Then there was all the mysterious life of the streams; the grey-backed fishes that threaded the dim waters, the eels whose presence was betrayed by a slight quivering of the water-plants, the young fry, which dispersed like blackish sand at the slightest sound, the long-legged flies and the water-beetles that ruffled into circling silvery ripples the stagnant surface of the pools; all that silent teeming life which drew them to the water and impelled them to dabble and stand in it, so that they might feel those millions of existences ever and ever gliding past their limbs. At other times, when the day was hot and languid, they would betake themselves beneath the voiceful shade of the forest and listen to the serenades of their musicians, the clear fluting of the nightingales, the silvery bugle-notes of the tomtits, and the far-off accompaniment of the cuckoos. They gazed with delight upon the swift flight of the pheasants, whose plumes gleamed like sudden sun rays amidst the branches, and with a smile they stayed their steps to let a troop of young roebucks bound past, or else a couple of grave stags that slackened their pace to look at them.

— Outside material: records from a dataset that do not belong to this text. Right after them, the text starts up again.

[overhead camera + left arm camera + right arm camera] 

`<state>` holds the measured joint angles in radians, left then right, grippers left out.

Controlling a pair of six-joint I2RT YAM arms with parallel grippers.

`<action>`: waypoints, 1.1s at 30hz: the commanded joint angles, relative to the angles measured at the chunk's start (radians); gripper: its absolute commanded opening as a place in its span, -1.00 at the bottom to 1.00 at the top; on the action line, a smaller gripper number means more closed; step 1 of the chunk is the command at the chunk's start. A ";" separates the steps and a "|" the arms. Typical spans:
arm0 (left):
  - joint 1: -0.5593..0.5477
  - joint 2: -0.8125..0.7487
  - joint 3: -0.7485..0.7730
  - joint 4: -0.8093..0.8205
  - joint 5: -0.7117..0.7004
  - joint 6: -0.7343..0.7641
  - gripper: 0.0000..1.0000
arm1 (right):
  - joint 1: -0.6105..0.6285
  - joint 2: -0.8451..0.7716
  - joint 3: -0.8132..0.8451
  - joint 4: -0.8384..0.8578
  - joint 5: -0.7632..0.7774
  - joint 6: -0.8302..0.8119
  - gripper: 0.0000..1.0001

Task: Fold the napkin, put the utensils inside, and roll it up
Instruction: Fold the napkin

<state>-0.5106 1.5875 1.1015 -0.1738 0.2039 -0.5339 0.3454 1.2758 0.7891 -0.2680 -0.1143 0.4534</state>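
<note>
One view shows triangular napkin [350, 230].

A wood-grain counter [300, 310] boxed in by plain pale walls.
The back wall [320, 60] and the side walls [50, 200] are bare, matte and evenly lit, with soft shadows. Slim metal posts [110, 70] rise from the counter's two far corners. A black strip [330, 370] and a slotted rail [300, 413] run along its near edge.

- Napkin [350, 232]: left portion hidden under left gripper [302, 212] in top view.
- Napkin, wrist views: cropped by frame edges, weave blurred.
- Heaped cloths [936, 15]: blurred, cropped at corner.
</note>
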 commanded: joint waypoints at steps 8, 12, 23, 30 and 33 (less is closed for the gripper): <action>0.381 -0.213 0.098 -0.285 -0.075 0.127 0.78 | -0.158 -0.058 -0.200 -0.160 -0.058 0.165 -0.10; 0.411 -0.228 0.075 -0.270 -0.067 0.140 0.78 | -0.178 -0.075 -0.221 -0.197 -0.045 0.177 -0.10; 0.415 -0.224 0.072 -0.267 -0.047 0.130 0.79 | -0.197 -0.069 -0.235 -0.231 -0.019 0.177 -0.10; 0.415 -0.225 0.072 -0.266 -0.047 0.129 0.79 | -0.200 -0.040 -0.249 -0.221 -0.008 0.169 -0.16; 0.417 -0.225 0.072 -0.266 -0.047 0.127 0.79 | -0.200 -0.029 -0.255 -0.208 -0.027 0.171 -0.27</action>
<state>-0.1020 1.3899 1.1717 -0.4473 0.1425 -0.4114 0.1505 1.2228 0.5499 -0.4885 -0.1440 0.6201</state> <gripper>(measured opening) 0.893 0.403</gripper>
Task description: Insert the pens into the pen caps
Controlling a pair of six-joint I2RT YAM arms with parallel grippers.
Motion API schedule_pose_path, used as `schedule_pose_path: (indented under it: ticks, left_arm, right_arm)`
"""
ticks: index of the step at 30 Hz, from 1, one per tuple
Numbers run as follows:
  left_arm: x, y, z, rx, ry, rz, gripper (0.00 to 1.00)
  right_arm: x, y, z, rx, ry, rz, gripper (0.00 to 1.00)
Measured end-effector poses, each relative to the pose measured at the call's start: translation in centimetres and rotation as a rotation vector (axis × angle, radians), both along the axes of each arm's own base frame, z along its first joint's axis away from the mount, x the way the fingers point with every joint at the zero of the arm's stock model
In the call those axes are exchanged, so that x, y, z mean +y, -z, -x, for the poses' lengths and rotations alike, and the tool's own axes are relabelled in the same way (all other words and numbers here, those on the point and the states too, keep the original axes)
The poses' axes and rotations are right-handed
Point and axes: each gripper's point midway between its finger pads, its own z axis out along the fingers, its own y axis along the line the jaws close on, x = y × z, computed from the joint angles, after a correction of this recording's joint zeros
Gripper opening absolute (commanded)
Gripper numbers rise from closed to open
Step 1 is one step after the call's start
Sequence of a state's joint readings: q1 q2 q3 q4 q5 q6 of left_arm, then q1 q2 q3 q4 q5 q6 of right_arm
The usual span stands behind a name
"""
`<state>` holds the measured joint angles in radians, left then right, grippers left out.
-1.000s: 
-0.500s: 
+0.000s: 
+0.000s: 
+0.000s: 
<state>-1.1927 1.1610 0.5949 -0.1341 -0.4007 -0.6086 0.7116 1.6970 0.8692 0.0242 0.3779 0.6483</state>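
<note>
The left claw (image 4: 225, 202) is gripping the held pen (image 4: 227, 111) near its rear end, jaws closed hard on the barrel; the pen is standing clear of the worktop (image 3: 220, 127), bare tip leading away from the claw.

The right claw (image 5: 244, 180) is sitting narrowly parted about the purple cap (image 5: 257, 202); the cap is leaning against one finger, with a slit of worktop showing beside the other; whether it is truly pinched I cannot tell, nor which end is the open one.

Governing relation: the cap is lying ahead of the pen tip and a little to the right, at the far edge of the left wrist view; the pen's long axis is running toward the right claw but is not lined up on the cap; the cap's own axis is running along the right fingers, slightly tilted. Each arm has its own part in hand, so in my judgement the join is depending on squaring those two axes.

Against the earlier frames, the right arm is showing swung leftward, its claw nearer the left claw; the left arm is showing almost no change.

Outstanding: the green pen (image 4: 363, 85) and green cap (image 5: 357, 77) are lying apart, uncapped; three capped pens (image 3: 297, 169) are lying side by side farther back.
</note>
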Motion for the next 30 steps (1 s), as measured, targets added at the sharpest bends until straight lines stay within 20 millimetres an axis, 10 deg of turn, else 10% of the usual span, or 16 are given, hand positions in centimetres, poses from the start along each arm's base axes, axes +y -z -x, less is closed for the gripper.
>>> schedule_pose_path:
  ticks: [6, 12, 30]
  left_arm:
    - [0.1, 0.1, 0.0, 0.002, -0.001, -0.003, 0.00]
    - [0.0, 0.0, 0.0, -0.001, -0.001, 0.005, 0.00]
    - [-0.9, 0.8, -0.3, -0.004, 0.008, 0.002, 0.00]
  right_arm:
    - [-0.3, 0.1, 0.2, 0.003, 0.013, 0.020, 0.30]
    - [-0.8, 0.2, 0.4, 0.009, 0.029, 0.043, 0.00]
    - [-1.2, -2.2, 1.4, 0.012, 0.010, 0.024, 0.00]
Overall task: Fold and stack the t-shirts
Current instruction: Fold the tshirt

Again, on other days they would climb up amongst the rocks, when the sun was blazing in the heavens, and find a pleasure in watching the swarms of grasshoppers which at the sound of their footsteps arose with a great crepitation of wings from the beds of thyme. The snakes that lay uncoiled beneath the parched bushes, or the lizards that sprawled over the red-hot stones, watched them with friendly eyes.

Of all the life that thus teemed round them in the park, Albine and Serge had only become really conscious since the day when a kiss had awakened them to life themselves. Now it deafened them at times, and spoke to them in a language which they did not understand. It was that life-all the voices of the animal creation, all the perfumes and soft shadows of the flowers and trees-which perturbed them to such a point as to make them angry with one another. And yet throughout the whole park they found nothing but loving familiarity. Every plant and every creature was their friend. All the Paradou was one great caress.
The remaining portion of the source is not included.